== Try it ==
Scan the data below for lines holding the word "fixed", and copy each line found.

== Dataset content ==

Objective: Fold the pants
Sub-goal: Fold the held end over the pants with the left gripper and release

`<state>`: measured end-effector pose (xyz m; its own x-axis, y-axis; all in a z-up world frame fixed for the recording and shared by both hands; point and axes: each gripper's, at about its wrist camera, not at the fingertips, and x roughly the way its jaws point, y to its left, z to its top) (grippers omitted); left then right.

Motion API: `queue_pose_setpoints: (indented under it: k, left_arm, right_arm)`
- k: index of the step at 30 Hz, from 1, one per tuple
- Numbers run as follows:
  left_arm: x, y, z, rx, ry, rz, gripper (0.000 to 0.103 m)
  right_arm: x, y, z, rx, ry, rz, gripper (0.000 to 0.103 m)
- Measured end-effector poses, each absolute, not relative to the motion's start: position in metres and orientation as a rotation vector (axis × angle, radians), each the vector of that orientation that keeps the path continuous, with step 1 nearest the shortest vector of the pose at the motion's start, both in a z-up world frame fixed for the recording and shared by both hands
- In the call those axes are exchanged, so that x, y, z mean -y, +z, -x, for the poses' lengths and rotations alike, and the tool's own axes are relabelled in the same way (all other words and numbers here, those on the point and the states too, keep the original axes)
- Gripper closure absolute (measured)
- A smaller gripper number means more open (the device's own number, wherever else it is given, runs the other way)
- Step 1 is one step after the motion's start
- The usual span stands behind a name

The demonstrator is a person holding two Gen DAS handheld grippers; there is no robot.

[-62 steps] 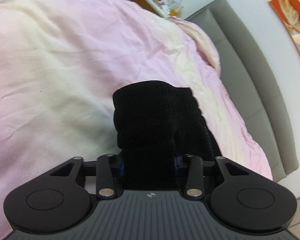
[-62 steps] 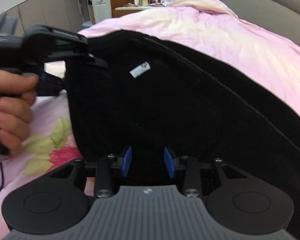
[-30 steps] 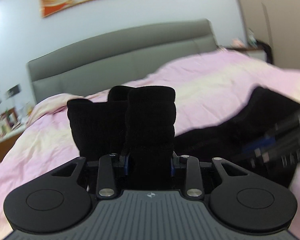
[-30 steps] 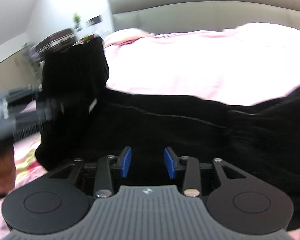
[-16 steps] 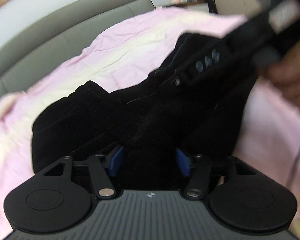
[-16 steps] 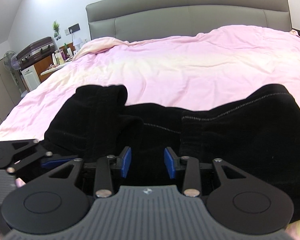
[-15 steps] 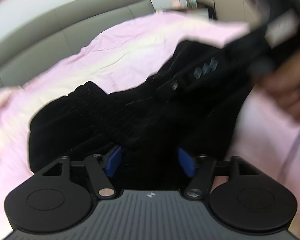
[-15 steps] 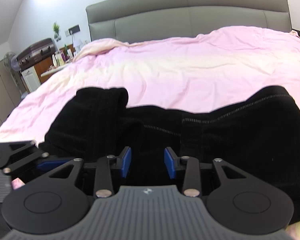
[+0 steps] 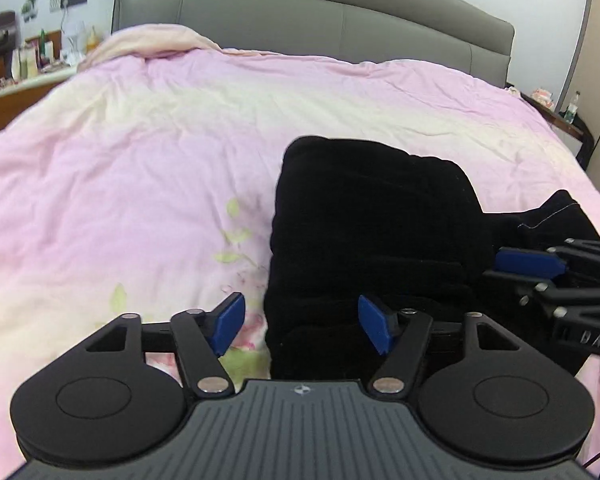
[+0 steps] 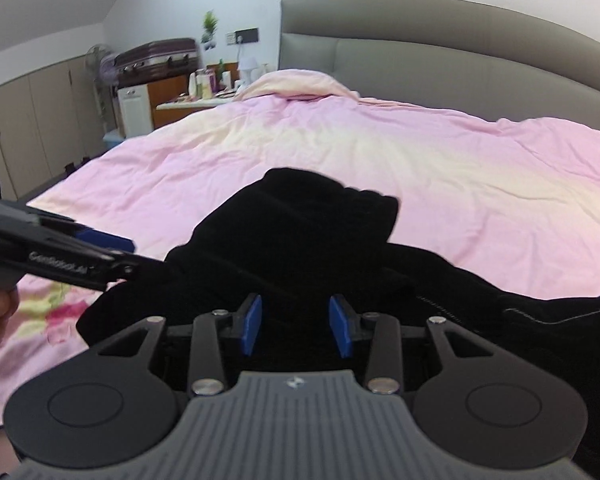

== Answer to this problem ==
`<state>`: measured end-effector pose (xyz m; its own x-axis, y-axis; all in a z-up world frame fixed for the recording and shared by both hands; point and axes: each gripper's, at about its wrist camera, not at the fingertips, and x roughly the way its jaws point, y to its left, z to its top) (grippers omitted); left then right.
- Measured end-effector poses, each absolute, not relative to the motion's start: position in metres and orientation as a rotation vector (axis × angle, radians), each the vector of that orientation that keeps the path continuous, with step 1 nearest the shortest vector of the pose at the motion's start, both in a z-up world frame fixed for the recording and shared by both hands

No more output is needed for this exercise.